§ About this task
Below are the entries; output exactly the lines from the one containing "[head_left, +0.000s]" through the final line, inclusive.

§ Data extract
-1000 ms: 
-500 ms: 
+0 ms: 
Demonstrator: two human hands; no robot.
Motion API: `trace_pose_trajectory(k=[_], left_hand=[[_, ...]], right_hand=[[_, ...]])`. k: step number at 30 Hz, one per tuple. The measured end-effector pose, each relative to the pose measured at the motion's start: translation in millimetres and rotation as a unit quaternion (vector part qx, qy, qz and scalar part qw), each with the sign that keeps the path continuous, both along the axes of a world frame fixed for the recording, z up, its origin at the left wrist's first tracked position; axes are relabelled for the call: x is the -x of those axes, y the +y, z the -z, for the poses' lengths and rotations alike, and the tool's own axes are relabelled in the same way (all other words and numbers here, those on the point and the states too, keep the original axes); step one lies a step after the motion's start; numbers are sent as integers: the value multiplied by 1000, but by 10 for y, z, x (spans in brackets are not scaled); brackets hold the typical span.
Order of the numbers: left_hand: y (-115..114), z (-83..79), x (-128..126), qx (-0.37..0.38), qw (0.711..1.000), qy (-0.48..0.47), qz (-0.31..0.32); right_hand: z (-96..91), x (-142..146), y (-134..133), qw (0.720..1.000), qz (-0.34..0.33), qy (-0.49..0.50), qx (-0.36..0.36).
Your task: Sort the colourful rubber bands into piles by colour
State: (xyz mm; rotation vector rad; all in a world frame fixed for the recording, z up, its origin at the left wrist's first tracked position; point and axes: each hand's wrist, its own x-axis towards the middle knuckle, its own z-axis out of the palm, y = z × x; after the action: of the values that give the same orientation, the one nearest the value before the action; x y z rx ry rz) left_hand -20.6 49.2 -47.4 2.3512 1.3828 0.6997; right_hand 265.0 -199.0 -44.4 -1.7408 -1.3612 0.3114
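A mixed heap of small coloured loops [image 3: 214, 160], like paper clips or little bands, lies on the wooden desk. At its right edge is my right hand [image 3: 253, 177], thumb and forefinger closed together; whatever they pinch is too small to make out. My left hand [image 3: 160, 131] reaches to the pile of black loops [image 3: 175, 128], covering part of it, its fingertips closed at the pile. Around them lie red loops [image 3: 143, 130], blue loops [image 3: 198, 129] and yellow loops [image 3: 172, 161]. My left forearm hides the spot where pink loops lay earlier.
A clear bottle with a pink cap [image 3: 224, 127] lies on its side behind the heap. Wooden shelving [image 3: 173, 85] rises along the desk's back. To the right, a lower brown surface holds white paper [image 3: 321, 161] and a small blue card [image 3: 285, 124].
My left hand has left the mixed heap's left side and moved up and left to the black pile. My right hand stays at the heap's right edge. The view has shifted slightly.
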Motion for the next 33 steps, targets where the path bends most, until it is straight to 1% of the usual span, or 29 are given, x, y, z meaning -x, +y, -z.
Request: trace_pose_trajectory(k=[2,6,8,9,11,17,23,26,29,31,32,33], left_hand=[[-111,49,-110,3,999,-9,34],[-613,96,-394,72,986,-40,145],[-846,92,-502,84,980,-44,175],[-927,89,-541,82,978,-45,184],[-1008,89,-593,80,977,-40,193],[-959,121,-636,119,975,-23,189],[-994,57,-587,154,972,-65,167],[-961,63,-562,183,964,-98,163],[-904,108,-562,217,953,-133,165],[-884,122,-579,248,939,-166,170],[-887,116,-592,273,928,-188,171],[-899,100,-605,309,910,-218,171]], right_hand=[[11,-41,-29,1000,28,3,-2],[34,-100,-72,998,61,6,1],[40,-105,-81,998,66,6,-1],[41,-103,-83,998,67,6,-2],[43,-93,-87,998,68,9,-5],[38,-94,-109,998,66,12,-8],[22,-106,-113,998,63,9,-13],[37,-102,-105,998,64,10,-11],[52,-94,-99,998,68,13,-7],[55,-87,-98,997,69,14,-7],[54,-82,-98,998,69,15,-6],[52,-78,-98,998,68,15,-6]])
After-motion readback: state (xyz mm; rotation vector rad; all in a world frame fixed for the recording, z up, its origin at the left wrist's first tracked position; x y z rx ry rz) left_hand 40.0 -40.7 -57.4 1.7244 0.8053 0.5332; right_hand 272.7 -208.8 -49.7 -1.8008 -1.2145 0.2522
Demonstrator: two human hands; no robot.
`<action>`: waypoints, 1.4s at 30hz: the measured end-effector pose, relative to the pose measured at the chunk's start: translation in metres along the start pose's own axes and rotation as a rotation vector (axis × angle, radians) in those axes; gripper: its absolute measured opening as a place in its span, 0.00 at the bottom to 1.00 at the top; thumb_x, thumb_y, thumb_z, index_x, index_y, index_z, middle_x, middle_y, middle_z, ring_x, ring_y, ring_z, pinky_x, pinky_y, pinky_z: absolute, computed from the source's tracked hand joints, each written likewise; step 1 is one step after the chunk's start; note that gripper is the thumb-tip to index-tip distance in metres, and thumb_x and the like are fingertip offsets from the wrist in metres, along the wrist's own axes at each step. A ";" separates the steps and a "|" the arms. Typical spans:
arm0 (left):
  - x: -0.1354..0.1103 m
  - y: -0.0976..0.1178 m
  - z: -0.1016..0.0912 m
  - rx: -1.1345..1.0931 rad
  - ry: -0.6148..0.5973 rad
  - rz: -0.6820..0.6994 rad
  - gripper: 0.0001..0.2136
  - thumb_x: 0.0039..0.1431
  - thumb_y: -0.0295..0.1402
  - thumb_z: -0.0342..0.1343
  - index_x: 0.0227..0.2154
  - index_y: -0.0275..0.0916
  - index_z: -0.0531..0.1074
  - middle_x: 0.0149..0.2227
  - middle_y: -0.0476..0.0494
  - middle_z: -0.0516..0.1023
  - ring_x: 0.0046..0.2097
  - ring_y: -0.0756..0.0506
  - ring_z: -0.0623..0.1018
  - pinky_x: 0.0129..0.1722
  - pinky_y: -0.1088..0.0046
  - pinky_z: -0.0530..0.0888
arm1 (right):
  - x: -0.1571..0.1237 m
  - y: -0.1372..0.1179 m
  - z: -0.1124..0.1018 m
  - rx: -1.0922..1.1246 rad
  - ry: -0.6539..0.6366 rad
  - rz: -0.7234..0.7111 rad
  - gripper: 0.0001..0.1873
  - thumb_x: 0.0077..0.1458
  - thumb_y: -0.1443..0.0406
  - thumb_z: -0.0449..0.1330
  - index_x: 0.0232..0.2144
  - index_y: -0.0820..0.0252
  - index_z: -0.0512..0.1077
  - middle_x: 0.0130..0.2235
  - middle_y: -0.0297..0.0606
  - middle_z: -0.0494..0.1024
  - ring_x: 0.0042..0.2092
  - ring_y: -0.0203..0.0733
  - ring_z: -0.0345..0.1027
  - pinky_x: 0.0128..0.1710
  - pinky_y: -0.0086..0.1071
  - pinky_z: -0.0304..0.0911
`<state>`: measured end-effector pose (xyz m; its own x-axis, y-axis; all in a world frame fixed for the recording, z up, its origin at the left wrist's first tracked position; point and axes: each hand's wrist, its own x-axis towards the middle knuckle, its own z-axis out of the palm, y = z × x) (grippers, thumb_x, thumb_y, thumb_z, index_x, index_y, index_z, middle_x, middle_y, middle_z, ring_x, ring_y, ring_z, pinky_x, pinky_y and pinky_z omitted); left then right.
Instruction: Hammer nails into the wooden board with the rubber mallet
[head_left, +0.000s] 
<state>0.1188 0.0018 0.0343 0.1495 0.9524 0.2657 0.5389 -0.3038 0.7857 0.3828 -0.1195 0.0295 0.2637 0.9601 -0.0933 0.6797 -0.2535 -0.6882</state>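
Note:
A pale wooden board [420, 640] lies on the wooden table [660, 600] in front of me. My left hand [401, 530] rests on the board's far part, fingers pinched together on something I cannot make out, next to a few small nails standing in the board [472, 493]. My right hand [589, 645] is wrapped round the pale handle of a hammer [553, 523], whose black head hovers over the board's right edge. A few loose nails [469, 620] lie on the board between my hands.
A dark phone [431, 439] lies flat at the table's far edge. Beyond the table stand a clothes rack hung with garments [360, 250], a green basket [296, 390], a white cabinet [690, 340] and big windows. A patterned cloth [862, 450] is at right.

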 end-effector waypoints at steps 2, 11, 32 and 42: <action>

§ Problem solution
[head_left, +0.000s] 
<state>0.1188 0.0018 0.0343 0.1495 0.9524 0.2657 0.5389 -0.3038 0.7857 0.3828 -0.1195 0.0295 0.2637 0.9601 -0.0933 0.6797 -0.2535 -0.6882</state>
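Note:
A pale wooden board [420, 640] lies on the wooden table [660, 600] in front of me. My left hand [401, 530] rests on the board's far part, fingers pinched together on something I cannot make out, next to a few small nails standing in the board [472, 493]. My right hand [589, 645] is wrapped round the pale handle of a hammer [553, 523], whose black head hovers over the board's right edge. A few loose nails [469, 620] lie on the board between my hands.
A dark phone [431, 439] lies flat at the table's far edge. Beyond the table stand a clothes rack hung with garments [360, 250], a green basket [296, 390], a white cabinet [690, 340] and big windows. A patterned cloth [862, 450] is at right.
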
 end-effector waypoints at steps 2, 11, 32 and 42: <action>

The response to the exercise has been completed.